> [Work required]: Copy out each line below exactly as written.

> [Study material]:
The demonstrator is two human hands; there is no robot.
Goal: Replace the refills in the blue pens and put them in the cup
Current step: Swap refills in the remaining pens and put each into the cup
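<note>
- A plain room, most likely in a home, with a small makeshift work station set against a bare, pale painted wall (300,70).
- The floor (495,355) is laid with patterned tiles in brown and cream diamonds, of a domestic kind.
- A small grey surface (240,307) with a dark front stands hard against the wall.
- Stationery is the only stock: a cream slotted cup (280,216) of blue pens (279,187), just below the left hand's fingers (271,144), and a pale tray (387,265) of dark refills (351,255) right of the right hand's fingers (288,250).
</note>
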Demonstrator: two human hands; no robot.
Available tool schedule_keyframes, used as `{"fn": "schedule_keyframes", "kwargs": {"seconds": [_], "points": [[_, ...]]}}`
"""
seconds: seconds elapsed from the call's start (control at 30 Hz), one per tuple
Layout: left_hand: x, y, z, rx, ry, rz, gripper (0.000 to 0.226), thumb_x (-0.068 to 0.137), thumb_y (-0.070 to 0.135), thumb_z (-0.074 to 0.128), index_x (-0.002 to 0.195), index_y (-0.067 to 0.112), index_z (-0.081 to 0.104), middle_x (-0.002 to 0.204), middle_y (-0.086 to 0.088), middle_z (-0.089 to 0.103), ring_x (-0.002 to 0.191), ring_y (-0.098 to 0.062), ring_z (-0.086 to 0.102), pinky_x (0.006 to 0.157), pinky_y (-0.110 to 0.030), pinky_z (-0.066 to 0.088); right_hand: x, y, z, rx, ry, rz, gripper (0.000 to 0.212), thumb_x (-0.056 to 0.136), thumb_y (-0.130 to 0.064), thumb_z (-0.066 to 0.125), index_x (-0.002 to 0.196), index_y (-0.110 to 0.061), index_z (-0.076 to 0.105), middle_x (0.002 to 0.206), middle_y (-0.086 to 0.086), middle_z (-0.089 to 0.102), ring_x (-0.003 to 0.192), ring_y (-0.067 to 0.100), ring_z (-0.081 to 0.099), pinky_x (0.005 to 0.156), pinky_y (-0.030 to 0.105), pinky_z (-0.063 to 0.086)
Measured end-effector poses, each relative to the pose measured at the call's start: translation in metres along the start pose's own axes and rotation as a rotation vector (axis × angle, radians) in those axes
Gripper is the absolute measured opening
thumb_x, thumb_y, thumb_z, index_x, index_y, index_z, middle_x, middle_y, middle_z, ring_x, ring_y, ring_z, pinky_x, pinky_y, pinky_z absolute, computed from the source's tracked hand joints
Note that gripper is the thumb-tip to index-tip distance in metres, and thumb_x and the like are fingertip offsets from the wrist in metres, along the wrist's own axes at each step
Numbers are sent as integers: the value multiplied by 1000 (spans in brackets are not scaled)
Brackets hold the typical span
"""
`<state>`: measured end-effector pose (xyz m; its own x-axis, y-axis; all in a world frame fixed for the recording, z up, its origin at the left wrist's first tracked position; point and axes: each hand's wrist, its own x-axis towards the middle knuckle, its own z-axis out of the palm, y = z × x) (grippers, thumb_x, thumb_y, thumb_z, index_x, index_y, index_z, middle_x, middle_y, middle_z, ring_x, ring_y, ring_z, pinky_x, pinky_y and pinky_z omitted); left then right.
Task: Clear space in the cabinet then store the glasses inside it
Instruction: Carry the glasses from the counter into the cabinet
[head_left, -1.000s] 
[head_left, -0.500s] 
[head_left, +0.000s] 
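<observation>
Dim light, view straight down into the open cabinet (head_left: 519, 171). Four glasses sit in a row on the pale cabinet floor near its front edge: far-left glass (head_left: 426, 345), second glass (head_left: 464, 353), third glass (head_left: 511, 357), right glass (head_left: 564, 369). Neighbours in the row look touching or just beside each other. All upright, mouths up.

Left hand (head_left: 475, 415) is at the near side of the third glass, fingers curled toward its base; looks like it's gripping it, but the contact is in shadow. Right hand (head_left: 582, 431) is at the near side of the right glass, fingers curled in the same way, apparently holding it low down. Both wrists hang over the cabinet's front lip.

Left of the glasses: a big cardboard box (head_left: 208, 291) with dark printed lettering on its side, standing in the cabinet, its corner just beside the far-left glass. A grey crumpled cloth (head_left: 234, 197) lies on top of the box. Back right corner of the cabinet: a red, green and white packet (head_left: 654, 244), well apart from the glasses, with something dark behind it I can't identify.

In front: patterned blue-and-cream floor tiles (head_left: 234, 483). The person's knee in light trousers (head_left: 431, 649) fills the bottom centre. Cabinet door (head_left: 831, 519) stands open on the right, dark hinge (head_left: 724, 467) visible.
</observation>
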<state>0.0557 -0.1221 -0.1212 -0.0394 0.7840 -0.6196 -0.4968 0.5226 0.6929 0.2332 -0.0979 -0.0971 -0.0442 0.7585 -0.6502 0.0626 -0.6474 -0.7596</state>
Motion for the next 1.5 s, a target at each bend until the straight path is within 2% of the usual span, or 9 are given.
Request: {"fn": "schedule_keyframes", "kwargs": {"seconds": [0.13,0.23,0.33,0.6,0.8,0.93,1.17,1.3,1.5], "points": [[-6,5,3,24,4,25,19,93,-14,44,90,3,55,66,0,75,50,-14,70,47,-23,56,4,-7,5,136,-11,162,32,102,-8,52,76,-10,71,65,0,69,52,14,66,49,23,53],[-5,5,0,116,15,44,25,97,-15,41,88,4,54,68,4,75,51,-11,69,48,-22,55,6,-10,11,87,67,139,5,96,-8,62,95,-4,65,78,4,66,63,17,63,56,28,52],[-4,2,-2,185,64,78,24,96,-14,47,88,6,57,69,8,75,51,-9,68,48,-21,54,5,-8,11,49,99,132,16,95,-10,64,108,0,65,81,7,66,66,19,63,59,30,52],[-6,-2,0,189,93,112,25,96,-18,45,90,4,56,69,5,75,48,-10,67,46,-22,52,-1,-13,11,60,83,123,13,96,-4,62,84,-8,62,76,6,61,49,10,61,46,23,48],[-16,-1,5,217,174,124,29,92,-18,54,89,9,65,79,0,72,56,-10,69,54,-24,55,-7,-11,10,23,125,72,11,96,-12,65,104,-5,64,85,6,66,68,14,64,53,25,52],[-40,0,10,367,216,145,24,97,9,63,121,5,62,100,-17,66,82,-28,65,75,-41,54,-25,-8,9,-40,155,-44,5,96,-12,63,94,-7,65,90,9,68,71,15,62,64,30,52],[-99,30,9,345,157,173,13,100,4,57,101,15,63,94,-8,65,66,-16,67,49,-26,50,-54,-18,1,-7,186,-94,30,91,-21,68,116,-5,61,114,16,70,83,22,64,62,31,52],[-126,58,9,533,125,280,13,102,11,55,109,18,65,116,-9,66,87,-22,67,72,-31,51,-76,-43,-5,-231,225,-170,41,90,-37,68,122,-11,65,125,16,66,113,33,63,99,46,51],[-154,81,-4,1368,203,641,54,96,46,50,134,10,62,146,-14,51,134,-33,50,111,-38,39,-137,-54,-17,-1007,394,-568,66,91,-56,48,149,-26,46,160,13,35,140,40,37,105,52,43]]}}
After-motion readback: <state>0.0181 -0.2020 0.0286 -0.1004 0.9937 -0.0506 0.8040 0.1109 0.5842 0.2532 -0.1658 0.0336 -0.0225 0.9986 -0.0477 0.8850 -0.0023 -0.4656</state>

> [Solution to the exercise]:
The demonstrator is two human hands; there is no robot.
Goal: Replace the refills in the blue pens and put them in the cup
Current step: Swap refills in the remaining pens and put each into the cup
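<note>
- A plain room, most likely in a home, with a small makeshift work station set against a bare, pale painted wall (300,70).
- The floor (495,355) is laid with patterned tiles in brown and cream diamonds, of a domestic kind.
- A small grey surface (240,307) with a dark front stands hard against the wall.
- Stationery is the only stock: a cream slotted cup (280,216) of blue pens (279,187), just below the left hand's fingers (271,144), and a pale tray (387,265) of dark refills (351,255) right of the right hand's fingers (288,250).
</note>
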Demonstrator: two human hands; no robot.
Available tool schedule_keyframes, used as `{"fn": "schedule_keyframes", "kwargs": {"seconds": [_], "points": [[_, ...]]}}`
"""
seconds: seconds elapsed from the call's start (control at 30 Hz), one per tuple
Layout: left_hand: x, y, z, rx, ry, rz, gripper (0.000 to 0.226), thumb_x (-0.068 to 0.137), thumb_y (-0.070 to 0.135), thumb_z (-0.074 to 0.128), index_x (-0.002 to 0.195), index_y (-0.067 to 0.112), index_z (-0.081 to 0.104), middle_x (-0.002 to 0.204), middle_y (-0.086 to 0.088), middle_z (-0.089 to 0.103), ring_x (-0.002 to 0.191), ring_y (-0.098 to 0.062), ring_z (-0.086 to 0.102), pinky_x (0.006 to 0.157), pinky_y (-0.110 to 0.030), pinky_z (-0.066 to 0.088); right_hand: x, y, z, rx, ry, rz, gripper (0.000 to 0.212), thumb_x (-0.056 to 0.136), thumb_y (-0.130 to 0.064), thumb_z (-0.066 to 0.125), index_x (-0.002 to 0.196), index_y (-0.110 to 0.061), index_z (-0.076 to 0.105), middle_x (0.002 to 0.206), middle_y (-0.086 to 0.086), middle_z (-0.089 to 0.102), ring_x (-0.003 to 0.192), ring_y (-0.067 to 0.100), ring_z (-0.081 to 0.099), pinky_x (0.005 to 0.156), pinky_y (-0.030 to 0.105), pinky_z (-0.063 to 0.086)
Measured end-effector poses, each relative to the pose measured at the call's start: translation in metres along the start pose's own axes and rotation as a rotation vector (axis × angle, radians) in those axes
Gripper is the absolute measured opening
thumb_x, thumb_y, thumb_z, index_x, index_y, index_z, middle_x, middle_y, middle_z, ring_x, ring_y, ring_z, pinky_x, pinky_y, pinky_z absolute, computed from the source's tracked hand joints
Note that gripper is the thumb-tip to index-tip distance in metres, and thumb_x and the like are fingertip offsets from the wrist in metres, along the wrist's own axes at each step
Numbers are sent as integers: the value multiplied by 1000 (spans in brackets are not scaled)
Brackets hold the typical span
"""
`<state>`: measured end-effector pose (xyz m; its own x-axis, y-axis; all in a world frame fixed for the recording, z up, its origin at the left wrist's first tracked position; point and axes: each hand's wrist, its own x-axis towards the middle knuckle, its own z-axis out of the palm, y = z × x) (grippers, thumb_x, thumb_y, thumb_z, index_x, index_y, index_z, middle_x, middle_y, middle_z, ring_x, ring_y, ring_z, pinky_x, pinky_y and pinky_z omitted); left then right.
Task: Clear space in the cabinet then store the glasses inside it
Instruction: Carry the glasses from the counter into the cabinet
[head_left, -1.000s] 
[head_left, -0.500s] 
[head_left, +0.000s] 
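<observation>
Dim light, view straight down into the open cabinet (head_left: 519, 171). Four glasses sit in a row on the pale cabinet floor near its front edge: far-left glass (head_left: 426, 345), second glass (head_left: 464, 353), third glass (head_left: 511, 357), right glass (head_left: 564, 369). Neighbours in the row look touching or just beside each other. All upright, mouths up.

Left hand (head_left: 475, 415) is at the near side of the third glass, fingers curled toward its base; looks like it's gripping it, but the contact is in shadow. Right hand (head_left: 582, 431) is at the near side of the right glass, fingers curled in the same way, apparently holding it low down. Both wrists hang over the cabinet's front lip.

Left of the glasses: a big cardboard box (head_left: 208, 291) with dark printed lettering on its side, standing in the cabinet, its corner just beside the far-left glass. A grey crumpled cloth (head_left: 234, 197) lies on top of the box. Back right corner of the cabinet: a red, green and white packet (head_left: 654, 244), well apart from the glasses, with something dark behind it I can't identify.

In front: patterned blue-and-cream floor tiles (head_left: 234, 483). The person's knee in light trousers (head_left: 431, 649) fills the bottom centre. Cabinet door (head_left: 831, 519) stands open on the right, dark hinge (head_left: 724, 467) visible.
</observation>
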<state>0.0557 -0.1221 -0.1212 -0.0394 0.7840 -0.6196 -0.4968 0.5226 0.6929 0.2332 -0.0979 -0.0971 -0.0442 0.7585 -0.6502 0.0626 -0.6474 -0.7596</state>
Motion for the next 1.5 s, a target at each bend until the straight path is within 2% of the usual span, or 9 are given.
Request: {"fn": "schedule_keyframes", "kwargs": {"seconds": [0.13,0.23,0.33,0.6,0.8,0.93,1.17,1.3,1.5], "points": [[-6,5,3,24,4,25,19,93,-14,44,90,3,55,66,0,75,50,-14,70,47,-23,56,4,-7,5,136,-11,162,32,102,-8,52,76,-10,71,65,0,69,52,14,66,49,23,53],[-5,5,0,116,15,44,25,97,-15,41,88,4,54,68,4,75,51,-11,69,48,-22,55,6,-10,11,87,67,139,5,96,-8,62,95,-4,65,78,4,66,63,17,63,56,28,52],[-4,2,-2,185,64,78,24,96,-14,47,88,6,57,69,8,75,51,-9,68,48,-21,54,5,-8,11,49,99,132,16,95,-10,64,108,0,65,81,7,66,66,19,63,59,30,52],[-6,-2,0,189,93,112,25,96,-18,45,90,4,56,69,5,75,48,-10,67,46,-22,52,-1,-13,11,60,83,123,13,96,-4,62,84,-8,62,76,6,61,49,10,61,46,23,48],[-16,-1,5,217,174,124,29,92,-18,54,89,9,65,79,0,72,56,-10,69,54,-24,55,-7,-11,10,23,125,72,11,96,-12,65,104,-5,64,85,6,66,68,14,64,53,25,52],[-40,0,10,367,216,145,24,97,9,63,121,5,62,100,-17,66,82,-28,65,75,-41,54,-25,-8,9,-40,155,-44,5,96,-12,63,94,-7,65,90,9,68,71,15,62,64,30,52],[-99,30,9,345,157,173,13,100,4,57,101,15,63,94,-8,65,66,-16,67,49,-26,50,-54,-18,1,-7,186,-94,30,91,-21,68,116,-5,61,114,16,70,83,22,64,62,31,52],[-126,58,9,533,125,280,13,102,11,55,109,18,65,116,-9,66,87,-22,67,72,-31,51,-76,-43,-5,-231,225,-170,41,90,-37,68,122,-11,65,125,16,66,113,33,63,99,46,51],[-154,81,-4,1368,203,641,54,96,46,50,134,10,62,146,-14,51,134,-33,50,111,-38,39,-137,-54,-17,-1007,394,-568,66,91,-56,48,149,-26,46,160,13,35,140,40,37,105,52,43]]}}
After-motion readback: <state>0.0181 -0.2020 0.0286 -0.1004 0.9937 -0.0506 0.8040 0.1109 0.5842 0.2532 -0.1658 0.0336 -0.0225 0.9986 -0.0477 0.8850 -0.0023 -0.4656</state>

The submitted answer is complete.